The LISAPathfinder spacecraft separates from its propulsion module as it arrives at its destination orbit located at the L1 Lagrange point.

The LISAPathfinder spacecraft separates from its propulsion module as it arrives at its destination orbit located at the L1 Lagrange point.

ESA’s LISA Pathfinder blasted off on 3 December at 04:04 GMT (05:04 CET) on a Vega rocket that delivered it to a low-Earth parking orbit. From there, the satellite will perform a series of six critical burns with its own propulsion system over the coming week, to raise the highest point of its orbit and eventually start the cruise towards its operational orbit around the Lagrange point L1, 1.5 million km away from Earth towards the Sun.

An experimental satellite, LISA pathfinder will test a technique to detect ripples in space and across time, adding a new perspective for viewing and understanding the universe.

From a vantage point 93 million miles (1.5 million km) from Earth, the European-built spacecraft, is expected to break ground in the search for the ripples, known as gravitational waves, caused by fast-moving, massive celestial objects such as merging black holes.

Black holes are so dense with matter that not even photons of light can escape the powerful gravitational effects.

“This will really open up a new window into the universe. God knows what we will learn,” said European Space Agency deputy mission scientist Oliver Jennrich.

Like light, gravity travels in waves. Unlike light, gravitational waves bend the interwoven fabric of space and time, a phenomenon conceptualised by physicist Albert Einstein a century ago. Before Einstein’s general theory of relativity, gravity was seen as a force between two bodies.
In the pre-Einstein view of physics, if the sun disappeared one day, people on Earth would feel it instantly. In Einstein’s view, the effects would not be felt for eight minutes, the time both light waves and gravitational waves take to travel from the sun to Earth.
So far, attempts to detect gravitational waves using Earth-based detectors have been unsuccessful.

Massive objects such as black holes bend space and time more than smaller bodies like the sun, similar to how a bowling ball warps the surface of a trampoline more than a tennis ball.

“There’s a whole spectrum of gravitational waves, just like there’s a whole spectrum of electromagnetic waves,” said astrophysicist Ira Thorpe of NASA’s Goddard Space Flight Center.
An operational gravitational wave observatory under development would require three satellites, flying in a triangle formation about 621,000 miles (1 million kilometres) apart. The satellites would contain small metal cubes that would oscillate as a gravitational wave passes through.

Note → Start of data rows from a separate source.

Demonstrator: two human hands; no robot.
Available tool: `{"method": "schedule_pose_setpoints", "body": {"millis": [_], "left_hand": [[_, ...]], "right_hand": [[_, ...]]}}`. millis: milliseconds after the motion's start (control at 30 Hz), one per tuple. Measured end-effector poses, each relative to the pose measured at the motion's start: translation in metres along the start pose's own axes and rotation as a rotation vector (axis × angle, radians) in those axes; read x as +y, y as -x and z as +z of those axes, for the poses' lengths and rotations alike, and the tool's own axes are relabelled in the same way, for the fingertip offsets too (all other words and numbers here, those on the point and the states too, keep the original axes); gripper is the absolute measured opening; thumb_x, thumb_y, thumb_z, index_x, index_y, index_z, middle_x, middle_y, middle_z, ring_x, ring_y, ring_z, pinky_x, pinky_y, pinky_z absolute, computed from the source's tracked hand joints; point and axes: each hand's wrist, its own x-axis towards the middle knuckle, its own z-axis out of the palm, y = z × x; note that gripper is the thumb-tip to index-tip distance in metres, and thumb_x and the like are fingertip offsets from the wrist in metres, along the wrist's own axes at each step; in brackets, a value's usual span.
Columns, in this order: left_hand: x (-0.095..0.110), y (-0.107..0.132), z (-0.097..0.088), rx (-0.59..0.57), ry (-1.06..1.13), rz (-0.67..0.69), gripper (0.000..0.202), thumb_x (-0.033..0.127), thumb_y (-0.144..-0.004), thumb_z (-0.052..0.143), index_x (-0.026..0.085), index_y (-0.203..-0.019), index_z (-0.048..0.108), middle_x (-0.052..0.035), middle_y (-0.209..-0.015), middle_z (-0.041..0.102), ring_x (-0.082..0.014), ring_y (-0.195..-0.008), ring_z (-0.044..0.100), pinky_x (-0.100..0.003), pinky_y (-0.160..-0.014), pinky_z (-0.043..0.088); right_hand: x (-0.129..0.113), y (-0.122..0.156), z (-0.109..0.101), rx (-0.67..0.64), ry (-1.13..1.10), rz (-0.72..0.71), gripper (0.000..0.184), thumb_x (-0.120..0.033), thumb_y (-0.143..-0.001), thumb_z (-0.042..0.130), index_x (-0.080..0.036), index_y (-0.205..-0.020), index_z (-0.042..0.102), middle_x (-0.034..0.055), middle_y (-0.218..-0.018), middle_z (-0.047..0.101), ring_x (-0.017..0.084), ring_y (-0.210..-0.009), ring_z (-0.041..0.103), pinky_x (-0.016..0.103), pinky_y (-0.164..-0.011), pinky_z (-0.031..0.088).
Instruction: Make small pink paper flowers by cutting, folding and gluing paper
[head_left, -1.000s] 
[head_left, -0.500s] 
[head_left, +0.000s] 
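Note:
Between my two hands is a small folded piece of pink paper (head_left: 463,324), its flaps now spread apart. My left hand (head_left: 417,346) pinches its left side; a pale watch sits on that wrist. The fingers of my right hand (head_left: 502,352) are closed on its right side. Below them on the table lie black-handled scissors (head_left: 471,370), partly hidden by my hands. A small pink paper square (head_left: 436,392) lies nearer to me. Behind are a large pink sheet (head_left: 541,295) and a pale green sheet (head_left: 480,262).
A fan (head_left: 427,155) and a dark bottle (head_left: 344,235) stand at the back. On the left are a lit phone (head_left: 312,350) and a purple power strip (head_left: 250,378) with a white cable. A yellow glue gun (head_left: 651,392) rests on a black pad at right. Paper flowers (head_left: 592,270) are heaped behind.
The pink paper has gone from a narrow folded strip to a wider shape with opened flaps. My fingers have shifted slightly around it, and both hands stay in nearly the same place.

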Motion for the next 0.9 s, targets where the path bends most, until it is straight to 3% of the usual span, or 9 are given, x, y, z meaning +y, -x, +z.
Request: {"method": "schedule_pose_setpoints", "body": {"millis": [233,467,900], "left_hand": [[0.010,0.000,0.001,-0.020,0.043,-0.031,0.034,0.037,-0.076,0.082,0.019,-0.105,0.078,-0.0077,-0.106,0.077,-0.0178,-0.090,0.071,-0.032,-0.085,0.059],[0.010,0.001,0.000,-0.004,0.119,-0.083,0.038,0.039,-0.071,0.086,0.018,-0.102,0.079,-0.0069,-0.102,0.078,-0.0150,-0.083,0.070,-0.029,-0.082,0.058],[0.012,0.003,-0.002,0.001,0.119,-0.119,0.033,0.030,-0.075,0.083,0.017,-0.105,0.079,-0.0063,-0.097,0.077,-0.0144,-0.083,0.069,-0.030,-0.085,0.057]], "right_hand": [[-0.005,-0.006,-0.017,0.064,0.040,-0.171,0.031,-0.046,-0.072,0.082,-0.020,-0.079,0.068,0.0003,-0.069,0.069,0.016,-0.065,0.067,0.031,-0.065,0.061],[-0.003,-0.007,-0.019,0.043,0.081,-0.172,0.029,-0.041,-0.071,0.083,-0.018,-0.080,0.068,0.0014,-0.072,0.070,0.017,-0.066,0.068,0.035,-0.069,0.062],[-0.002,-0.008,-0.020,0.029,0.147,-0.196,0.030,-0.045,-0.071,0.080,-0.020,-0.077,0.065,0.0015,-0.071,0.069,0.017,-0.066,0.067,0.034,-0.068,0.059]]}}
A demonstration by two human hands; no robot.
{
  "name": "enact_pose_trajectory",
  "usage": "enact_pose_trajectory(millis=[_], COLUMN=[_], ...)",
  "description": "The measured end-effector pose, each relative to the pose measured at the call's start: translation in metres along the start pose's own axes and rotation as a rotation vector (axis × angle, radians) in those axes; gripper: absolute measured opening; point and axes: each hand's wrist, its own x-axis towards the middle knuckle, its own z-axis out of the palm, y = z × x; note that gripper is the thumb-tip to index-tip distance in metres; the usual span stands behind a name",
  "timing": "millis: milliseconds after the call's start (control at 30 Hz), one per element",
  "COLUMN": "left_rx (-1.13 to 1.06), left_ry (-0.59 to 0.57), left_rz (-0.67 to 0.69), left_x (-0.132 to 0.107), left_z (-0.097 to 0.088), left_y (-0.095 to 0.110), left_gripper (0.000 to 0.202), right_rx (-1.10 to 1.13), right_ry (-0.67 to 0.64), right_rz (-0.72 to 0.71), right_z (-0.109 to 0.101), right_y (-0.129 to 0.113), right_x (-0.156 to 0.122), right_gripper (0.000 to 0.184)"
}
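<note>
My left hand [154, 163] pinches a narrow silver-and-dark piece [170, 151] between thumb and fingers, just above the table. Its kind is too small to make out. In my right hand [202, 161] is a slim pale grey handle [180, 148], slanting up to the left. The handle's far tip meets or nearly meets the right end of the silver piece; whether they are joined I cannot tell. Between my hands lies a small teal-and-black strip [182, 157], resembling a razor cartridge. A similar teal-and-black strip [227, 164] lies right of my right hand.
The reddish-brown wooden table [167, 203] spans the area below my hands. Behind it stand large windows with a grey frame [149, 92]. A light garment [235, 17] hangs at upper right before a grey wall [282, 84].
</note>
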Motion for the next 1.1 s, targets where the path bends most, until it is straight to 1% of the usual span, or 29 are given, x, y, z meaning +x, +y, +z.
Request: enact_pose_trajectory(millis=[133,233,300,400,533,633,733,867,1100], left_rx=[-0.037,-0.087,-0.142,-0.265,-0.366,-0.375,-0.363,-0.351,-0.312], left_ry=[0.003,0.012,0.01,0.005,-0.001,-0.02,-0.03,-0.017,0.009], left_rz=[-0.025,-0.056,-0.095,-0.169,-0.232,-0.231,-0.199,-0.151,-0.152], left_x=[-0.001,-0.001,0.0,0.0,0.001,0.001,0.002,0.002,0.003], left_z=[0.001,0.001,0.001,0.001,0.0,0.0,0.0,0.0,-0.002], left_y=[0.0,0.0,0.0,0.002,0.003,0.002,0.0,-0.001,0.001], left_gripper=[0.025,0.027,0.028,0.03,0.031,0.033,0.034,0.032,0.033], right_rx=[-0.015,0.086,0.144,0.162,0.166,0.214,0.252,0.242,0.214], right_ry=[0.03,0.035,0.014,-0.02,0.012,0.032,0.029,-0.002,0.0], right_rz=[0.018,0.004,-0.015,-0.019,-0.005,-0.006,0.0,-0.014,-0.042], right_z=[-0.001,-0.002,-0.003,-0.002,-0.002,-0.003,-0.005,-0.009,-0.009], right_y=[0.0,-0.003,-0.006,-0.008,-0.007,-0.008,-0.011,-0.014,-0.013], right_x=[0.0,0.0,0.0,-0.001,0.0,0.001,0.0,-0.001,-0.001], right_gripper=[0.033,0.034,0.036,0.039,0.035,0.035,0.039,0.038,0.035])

Using a laser to measure tiny changes in distance between the cubes, scientists hope to track the subtle flexing of space and time. LISA (Evolved Laser Interferometer Space Antenna) Pathfinder will demonstrate the concept with two metal cubes 15 inches (38 cm) apart inside a single spacecraft.

The spacecraft is expected to reach its operational orbit in February 2016 and, after final checks, it will begin its six-month scientific mission at the beginning of March.
The mission, designed to last six months, cost about 400 million euros ($423 million).